(Records excerpted from a collection)
_ _ _ _ _ _ _
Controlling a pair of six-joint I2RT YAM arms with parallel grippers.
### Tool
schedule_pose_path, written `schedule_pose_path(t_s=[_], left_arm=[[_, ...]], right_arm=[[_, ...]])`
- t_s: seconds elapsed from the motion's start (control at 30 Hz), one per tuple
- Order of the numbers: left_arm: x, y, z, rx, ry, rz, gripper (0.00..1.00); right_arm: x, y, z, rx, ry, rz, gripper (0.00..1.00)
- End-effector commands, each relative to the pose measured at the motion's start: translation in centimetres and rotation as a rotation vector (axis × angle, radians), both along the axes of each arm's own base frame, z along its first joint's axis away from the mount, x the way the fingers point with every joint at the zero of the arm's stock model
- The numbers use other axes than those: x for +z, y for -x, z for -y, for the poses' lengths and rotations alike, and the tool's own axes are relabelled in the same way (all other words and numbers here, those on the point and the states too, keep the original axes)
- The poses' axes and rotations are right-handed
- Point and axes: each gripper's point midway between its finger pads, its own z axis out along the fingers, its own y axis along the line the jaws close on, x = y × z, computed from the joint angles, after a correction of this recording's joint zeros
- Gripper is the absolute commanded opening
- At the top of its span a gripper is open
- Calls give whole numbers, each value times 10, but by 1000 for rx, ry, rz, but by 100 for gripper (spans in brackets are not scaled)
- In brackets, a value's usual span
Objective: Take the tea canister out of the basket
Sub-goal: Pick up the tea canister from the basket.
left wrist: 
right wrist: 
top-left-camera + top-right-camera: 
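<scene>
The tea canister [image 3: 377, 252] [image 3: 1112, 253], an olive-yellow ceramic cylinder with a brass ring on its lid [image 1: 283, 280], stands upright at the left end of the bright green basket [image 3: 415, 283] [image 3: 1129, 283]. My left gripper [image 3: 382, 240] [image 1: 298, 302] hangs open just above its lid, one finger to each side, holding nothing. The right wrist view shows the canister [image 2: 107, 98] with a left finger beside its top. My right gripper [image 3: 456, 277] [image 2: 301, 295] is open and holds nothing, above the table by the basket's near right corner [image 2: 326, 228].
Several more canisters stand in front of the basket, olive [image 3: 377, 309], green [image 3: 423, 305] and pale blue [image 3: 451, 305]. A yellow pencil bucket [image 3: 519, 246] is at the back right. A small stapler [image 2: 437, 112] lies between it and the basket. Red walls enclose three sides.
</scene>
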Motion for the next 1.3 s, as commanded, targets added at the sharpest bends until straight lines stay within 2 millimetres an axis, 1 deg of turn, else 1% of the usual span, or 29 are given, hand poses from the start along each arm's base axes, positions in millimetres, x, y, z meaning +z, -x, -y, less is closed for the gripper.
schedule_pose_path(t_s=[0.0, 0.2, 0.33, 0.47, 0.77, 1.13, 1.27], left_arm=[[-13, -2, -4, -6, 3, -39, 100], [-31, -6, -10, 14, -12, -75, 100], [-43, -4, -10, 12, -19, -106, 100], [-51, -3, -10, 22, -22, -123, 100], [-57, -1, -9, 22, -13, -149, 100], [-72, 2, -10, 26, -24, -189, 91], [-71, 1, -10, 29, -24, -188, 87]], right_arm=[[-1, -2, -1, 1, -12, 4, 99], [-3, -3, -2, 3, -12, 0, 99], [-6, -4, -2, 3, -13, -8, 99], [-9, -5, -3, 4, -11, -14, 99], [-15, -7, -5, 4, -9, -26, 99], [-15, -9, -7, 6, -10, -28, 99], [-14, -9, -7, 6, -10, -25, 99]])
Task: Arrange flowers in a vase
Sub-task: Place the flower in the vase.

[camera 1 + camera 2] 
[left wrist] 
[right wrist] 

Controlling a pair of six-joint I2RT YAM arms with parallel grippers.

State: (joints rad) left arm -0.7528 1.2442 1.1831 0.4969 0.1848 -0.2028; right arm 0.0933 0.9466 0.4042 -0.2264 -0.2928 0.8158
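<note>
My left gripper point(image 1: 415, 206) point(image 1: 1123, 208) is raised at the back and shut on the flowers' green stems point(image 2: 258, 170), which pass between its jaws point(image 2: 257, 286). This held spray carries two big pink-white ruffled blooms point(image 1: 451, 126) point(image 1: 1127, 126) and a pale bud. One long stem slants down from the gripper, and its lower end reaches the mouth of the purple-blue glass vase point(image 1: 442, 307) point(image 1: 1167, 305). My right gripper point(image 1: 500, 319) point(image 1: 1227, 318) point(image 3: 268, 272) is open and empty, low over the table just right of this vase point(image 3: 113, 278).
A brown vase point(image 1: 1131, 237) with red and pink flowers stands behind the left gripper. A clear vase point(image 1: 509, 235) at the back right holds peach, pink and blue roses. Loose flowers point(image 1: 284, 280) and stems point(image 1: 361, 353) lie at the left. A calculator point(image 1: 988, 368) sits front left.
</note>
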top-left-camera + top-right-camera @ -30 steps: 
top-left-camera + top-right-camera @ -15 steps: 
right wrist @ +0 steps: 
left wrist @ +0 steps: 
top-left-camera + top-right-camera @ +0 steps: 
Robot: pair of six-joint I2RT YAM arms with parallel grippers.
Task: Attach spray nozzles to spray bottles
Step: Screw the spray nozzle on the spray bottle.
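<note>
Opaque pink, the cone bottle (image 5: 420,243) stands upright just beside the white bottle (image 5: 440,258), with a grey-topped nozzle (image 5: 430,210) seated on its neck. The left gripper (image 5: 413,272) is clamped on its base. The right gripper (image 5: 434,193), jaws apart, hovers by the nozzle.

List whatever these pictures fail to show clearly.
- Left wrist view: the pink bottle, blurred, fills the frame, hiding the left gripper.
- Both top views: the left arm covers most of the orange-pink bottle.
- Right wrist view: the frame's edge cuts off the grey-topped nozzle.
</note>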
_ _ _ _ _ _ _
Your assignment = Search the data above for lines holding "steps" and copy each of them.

Finished task =
top-left-camera + top-right-camera @ -30 steps: 
top-left-camera + top-right-camera @ -15 steps: 
right wrist @ +0 steps: 
left wrist @ +0 steps: 
top-left-camera + top-right-camera @ +0 steps: 

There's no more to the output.